Every line in the data below from the one containing "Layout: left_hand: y" down to the one containing "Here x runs", both included, must be retyped exactly; no other line is to appear.
[Opening Records to process section]
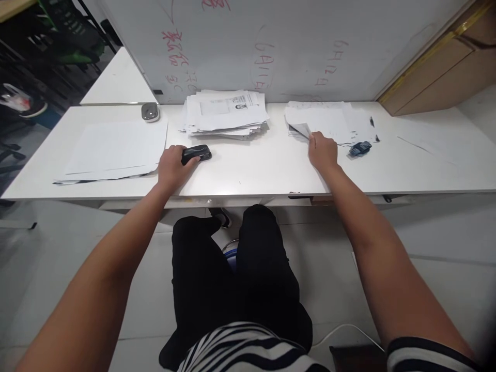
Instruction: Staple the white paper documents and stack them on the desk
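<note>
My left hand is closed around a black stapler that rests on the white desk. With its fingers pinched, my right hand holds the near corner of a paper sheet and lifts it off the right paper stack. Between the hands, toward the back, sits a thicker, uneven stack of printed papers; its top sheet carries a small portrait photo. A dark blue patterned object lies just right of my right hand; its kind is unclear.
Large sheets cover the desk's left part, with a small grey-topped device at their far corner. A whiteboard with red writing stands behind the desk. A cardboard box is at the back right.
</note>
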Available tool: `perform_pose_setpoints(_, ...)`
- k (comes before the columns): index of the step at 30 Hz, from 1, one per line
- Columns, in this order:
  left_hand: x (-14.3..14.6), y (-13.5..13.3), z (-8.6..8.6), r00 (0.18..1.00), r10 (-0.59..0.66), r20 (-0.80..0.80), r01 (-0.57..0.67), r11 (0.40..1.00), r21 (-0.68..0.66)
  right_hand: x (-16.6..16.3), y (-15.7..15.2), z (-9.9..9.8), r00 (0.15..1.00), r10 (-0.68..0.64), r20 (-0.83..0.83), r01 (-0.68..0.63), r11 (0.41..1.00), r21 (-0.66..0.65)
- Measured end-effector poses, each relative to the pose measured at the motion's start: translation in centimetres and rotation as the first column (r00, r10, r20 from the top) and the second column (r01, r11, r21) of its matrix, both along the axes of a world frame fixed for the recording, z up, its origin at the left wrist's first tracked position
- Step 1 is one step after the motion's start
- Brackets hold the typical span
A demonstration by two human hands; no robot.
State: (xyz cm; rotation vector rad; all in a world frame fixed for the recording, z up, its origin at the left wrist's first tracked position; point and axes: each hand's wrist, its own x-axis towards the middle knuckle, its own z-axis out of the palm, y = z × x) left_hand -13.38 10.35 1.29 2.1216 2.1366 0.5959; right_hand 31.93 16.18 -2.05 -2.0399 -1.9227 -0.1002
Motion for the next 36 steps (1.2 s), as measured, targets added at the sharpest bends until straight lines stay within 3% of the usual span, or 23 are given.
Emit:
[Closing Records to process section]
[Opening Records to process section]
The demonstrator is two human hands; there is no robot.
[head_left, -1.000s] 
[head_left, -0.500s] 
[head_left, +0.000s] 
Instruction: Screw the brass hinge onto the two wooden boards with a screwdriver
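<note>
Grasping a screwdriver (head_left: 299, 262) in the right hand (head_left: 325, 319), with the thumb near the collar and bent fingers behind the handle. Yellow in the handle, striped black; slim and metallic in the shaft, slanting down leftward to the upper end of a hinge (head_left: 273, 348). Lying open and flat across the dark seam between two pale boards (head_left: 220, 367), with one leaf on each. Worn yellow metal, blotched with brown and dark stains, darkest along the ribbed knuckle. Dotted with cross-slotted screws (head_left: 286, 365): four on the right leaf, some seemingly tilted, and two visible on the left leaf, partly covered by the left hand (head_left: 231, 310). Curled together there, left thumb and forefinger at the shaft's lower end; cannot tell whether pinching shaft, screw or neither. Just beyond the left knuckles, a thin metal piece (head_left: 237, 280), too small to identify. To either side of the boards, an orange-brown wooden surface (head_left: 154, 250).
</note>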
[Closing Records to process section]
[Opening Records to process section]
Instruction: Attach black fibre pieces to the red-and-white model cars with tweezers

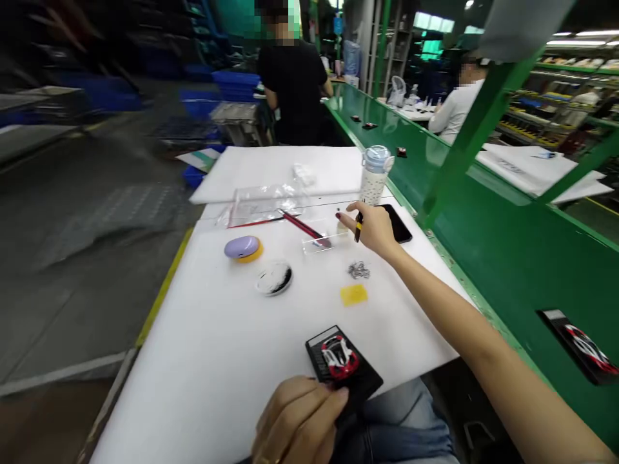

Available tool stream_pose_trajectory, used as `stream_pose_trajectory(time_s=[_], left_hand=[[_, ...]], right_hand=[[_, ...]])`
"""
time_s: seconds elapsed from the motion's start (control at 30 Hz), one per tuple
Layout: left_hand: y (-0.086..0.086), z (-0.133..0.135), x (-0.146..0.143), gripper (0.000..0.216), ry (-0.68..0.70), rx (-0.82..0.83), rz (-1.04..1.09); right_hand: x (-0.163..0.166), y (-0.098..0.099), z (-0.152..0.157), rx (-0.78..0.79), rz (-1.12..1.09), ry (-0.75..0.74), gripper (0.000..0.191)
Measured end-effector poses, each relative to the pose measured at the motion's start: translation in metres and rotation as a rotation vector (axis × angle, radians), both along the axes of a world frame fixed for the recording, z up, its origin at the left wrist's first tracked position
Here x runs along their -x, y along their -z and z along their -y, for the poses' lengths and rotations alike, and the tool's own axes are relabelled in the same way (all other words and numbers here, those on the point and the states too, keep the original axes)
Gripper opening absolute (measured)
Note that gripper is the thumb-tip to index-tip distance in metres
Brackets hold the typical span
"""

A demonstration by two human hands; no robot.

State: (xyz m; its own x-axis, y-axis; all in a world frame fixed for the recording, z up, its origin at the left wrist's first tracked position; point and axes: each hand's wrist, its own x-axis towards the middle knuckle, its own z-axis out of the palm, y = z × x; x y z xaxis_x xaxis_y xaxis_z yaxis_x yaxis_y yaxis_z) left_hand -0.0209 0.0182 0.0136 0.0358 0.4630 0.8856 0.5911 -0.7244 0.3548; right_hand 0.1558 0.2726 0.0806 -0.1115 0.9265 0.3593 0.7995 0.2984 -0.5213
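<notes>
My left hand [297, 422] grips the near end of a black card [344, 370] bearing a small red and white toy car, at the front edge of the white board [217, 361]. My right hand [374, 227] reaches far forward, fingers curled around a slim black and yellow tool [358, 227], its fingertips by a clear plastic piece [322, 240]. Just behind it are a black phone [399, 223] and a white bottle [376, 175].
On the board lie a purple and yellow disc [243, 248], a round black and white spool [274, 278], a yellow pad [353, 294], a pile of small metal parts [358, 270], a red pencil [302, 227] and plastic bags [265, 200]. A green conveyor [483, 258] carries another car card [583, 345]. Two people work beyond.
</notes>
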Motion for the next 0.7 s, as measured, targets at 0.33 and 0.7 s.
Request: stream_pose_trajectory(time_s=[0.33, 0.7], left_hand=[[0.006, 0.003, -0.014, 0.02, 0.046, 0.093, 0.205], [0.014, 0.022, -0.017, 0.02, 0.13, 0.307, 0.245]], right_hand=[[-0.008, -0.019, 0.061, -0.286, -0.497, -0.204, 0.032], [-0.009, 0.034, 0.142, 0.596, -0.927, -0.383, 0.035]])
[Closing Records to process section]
● Result of the task:
Layout: left_hand: y (-0.086..0.086), z (-0.133..0.135), x (-0.146..0.143), gripper (0.000..0.216), ry (-0.68..0.70), rx (-0.82..0.83), rz (-1.04..1.09); right_hand: x (-0.163..0.166), y (-0.098..0.099), z (-0.152..0.157), rx (-0.78..0.79), rz (-1.12..1.09), ry (-0.75..0.74), gripper (0.000..0.191)
Measured end-effector poses, each relative to the pose measured at the motion's start: translation in metres and rotation as a rotation vector (axis × angle, radians), both along the axes of a world frame fixed for the recording, z up, its origin at the left wrist's first tracked position
Here x runs along their -x, y along their -z and z along their -y, for the poses' lengths and rotations alike, and the tool's own axes are relabelled in the same way (all other words and numbers here, those on the point and the states too, keep the original axes)

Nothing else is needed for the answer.